- [Task to complete]:
Could you filter the records below and keep only the lines with the word "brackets"?

- [Recorded data]:

________

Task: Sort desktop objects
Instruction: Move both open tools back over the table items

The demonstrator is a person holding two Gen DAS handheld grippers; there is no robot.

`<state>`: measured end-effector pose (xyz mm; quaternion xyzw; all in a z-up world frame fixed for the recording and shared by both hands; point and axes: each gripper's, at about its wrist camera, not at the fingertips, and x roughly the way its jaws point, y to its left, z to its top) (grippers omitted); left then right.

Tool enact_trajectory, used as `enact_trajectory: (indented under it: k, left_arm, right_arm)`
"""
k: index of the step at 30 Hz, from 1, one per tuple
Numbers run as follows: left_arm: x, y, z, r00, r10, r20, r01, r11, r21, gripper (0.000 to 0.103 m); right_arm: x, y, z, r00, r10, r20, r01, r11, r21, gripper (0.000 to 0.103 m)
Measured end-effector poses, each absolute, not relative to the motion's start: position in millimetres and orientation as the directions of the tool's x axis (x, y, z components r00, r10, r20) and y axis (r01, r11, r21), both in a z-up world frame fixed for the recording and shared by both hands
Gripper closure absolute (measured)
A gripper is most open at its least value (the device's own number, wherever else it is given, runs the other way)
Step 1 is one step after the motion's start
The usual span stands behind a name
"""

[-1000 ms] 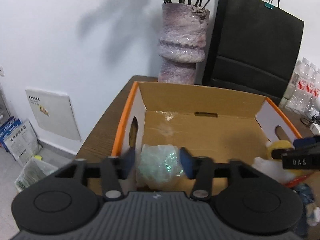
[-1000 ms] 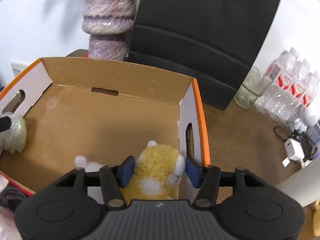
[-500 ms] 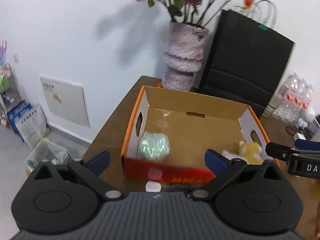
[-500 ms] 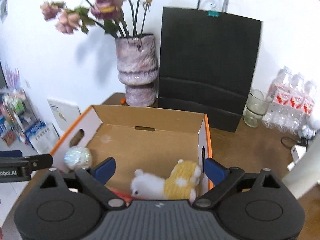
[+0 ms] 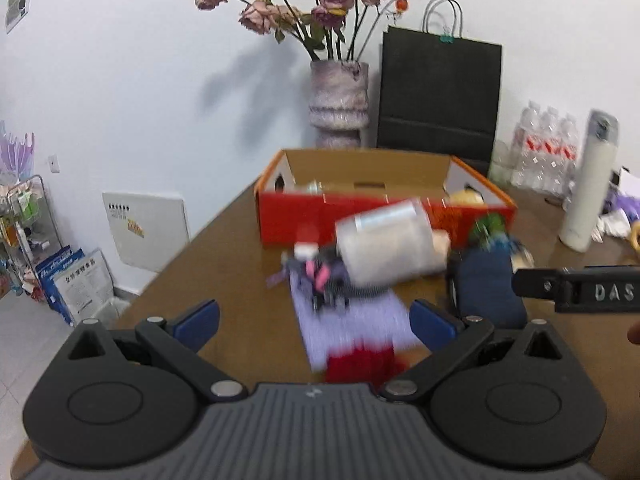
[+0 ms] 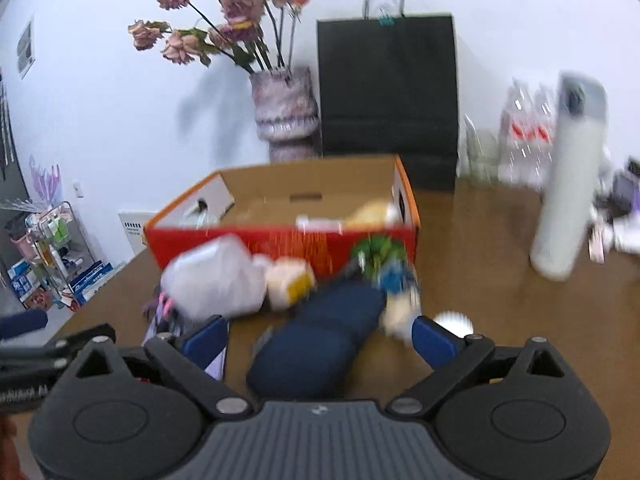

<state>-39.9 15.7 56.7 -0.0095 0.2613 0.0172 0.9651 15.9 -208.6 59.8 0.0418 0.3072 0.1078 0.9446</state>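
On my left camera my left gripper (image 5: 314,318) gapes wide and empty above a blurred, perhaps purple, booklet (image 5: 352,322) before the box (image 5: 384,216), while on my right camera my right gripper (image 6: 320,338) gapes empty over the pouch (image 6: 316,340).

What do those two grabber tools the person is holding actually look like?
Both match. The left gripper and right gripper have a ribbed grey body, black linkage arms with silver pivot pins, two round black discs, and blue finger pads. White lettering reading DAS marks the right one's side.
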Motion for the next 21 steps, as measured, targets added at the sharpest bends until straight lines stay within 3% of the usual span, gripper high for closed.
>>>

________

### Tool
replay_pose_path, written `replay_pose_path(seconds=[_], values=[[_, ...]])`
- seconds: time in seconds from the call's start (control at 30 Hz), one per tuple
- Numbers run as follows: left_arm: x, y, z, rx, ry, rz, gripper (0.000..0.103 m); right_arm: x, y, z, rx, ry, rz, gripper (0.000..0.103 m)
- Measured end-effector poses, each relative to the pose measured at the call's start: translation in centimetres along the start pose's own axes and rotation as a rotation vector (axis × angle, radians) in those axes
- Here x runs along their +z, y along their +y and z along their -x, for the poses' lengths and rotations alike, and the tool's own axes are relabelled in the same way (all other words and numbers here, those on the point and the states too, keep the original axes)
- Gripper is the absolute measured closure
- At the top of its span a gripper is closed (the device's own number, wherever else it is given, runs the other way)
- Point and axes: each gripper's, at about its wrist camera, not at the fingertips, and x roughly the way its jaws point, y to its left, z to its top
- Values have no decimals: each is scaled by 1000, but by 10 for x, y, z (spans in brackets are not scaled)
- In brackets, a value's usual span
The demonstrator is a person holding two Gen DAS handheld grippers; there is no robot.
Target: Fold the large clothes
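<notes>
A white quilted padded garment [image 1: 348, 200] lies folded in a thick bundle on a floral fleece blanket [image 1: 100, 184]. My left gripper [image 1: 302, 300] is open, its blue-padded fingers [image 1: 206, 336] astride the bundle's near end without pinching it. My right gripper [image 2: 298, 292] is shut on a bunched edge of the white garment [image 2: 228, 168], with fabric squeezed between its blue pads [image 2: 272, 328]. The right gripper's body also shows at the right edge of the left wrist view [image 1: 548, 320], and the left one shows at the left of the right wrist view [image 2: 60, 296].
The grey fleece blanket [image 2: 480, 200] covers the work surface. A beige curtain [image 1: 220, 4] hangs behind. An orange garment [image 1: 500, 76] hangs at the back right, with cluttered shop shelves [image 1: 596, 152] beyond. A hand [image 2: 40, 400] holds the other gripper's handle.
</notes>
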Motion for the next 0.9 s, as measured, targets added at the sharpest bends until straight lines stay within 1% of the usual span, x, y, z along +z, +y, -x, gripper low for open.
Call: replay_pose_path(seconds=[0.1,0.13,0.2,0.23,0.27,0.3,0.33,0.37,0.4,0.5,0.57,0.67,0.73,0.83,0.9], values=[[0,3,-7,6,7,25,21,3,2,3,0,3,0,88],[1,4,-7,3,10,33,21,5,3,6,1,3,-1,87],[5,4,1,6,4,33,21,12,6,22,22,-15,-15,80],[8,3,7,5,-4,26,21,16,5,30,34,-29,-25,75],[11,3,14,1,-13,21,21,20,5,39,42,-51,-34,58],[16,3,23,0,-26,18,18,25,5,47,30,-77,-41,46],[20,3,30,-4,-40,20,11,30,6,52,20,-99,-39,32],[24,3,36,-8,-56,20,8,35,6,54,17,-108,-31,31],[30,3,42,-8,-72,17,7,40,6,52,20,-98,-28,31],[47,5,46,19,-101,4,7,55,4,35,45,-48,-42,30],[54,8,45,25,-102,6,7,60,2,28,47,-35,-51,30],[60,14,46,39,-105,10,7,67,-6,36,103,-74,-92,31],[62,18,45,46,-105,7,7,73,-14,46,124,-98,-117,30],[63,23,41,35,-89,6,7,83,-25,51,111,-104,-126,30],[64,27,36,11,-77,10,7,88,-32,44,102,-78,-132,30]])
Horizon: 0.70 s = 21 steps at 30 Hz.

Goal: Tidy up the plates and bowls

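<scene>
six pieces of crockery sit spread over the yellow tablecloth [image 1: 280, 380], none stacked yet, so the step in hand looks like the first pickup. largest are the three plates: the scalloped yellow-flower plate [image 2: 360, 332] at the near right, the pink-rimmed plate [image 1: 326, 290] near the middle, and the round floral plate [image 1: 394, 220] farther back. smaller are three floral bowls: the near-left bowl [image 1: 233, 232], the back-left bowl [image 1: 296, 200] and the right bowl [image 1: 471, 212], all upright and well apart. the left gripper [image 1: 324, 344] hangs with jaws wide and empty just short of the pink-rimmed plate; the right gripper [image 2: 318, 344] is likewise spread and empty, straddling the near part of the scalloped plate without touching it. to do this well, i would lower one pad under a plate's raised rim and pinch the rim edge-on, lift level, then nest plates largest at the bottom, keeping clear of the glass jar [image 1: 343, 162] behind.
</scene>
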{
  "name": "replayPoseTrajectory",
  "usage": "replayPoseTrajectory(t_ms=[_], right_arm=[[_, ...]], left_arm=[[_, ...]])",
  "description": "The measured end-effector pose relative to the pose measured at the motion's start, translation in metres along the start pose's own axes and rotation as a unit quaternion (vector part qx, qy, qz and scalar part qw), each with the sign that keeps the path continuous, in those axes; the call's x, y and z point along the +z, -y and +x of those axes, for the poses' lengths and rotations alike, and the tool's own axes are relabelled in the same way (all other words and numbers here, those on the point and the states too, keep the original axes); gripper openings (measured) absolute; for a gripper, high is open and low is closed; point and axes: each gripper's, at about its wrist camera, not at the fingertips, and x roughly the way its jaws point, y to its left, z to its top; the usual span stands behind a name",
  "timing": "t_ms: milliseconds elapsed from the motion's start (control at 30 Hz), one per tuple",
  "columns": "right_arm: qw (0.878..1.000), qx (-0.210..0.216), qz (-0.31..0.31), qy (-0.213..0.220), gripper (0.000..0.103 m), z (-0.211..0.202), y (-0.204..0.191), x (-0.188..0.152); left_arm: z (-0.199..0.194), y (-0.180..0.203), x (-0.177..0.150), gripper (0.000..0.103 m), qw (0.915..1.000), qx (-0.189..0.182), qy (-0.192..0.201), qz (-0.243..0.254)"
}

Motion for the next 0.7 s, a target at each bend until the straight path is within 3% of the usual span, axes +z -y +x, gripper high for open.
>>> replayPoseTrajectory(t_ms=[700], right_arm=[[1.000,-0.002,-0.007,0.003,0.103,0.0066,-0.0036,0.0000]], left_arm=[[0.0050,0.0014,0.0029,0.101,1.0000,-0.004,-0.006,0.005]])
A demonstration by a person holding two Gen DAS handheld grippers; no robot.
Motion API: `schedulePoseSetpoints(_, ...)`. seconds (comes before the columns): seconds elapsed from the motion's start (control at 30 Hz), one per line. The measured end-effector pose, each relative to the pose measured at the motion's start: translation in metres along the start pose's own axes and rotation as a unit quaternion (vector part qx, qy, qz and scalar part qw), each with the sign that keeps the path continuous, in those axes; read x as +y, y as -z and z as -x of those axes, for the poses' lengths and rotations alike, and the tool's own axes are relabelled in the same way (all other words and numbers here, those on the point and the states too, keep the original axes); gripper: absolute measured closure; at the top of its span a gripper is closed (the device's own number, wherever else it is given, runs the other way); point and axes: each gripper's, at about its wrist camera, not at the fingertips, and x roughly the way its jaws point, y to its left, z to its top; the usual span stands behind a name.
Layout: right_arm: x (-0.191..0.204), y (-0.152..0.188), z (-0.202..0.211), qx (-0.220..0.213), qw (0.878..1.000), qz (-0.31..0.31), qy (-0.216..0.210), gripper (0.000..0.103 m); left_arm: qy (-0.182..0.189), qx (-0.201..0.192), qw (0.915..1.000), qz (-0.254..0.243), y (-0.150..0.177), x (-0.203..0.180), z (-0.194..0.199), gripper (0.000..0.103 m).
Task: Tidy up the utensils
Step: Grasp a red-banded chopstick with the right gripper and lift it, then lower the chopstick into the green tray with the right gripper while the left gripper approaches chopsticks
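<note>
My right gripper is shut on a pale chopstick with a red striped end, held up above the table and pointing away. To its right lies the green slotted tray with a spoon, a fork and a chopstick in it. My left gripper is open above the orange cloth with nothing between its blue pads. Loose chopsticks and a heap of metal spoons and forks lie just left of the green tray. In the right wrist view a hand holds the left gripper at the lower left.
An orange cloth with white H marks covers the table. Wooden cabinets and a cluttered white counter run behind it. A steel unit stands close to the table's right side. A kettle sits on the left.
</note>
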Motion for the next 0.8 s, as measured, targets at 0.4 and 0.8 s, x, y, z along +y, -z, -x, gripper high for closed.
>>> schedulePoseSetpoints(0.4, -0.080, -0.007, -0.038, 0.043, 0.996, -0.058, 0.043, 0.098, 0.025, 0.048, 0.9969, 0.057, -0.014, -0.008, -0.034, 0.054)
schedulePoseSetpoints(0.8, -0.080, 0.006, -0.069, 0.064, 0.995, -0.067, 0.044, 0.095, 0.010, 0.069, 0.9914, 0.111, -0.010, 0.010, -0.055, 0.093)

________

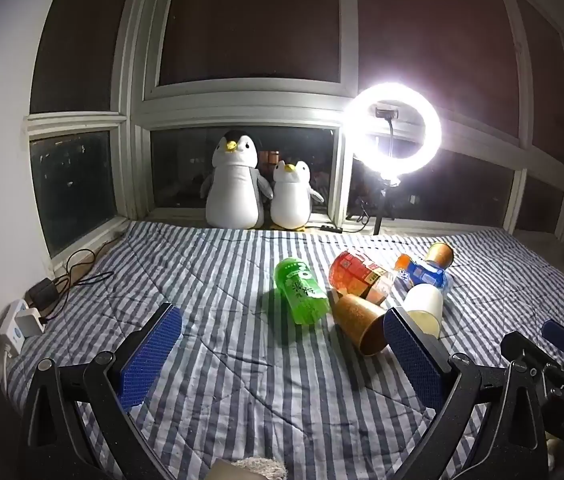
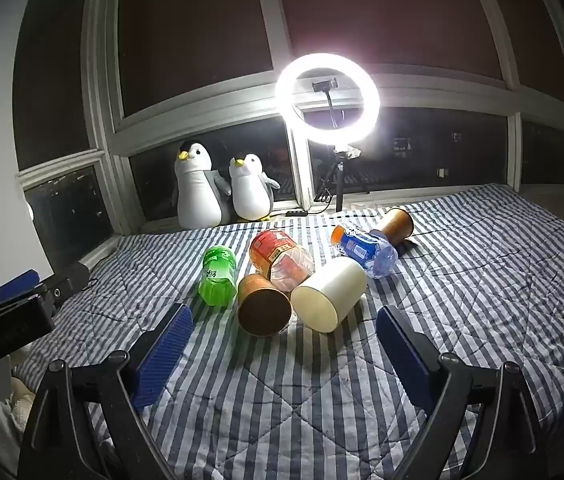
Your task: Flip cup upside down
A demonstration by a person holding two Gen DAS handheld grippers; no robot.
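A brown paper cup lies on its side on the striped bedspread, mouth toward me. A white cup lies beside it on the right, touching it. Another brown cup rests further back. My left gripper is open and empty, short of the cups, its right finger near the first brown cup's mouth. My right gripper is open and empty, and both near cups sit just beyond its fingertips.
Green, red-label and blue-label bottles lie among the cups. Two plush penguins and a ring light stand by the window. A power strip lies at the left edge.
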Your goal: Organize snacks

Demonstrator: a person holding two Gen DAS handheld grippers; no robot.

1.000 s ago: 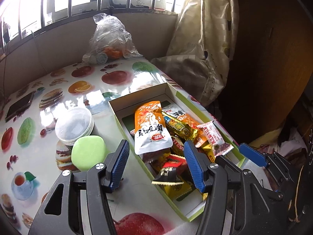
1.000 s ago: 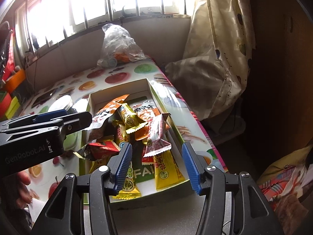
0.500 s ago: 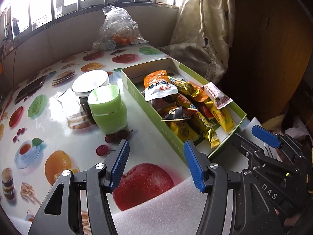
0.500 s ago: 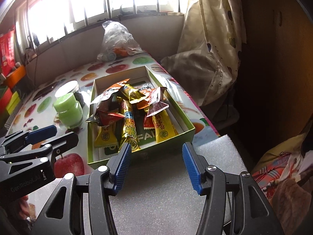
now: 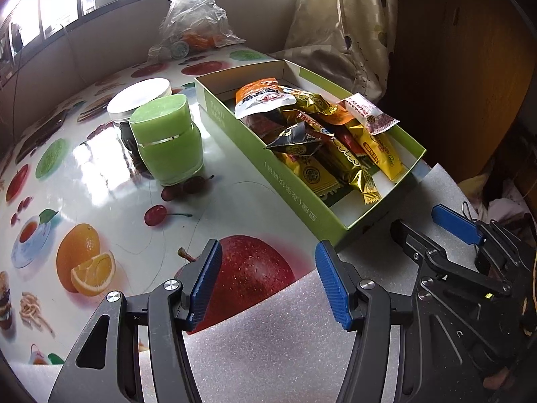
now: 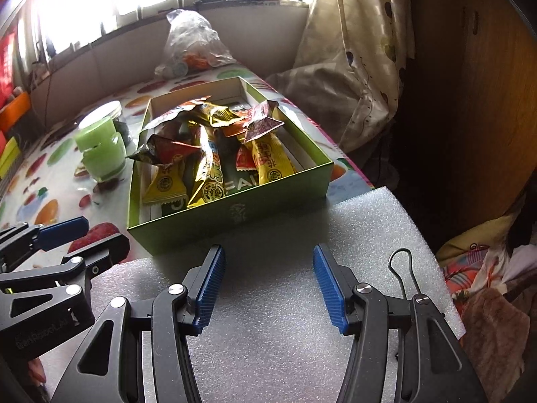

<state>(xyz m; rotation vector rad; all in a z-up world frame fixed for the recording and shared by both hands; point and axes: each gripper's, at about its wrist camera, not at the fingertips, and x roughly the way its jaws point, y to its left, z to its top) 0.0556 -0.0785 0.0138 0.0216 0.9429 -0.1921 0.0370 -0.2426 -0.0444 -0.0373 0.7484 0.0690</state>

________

- [Answer space]:
- Values have no decimals: each is scaled by 1000, but by 10 for x, y, z (spans in brackets are not scaled)
- In brackets, a value's usual span

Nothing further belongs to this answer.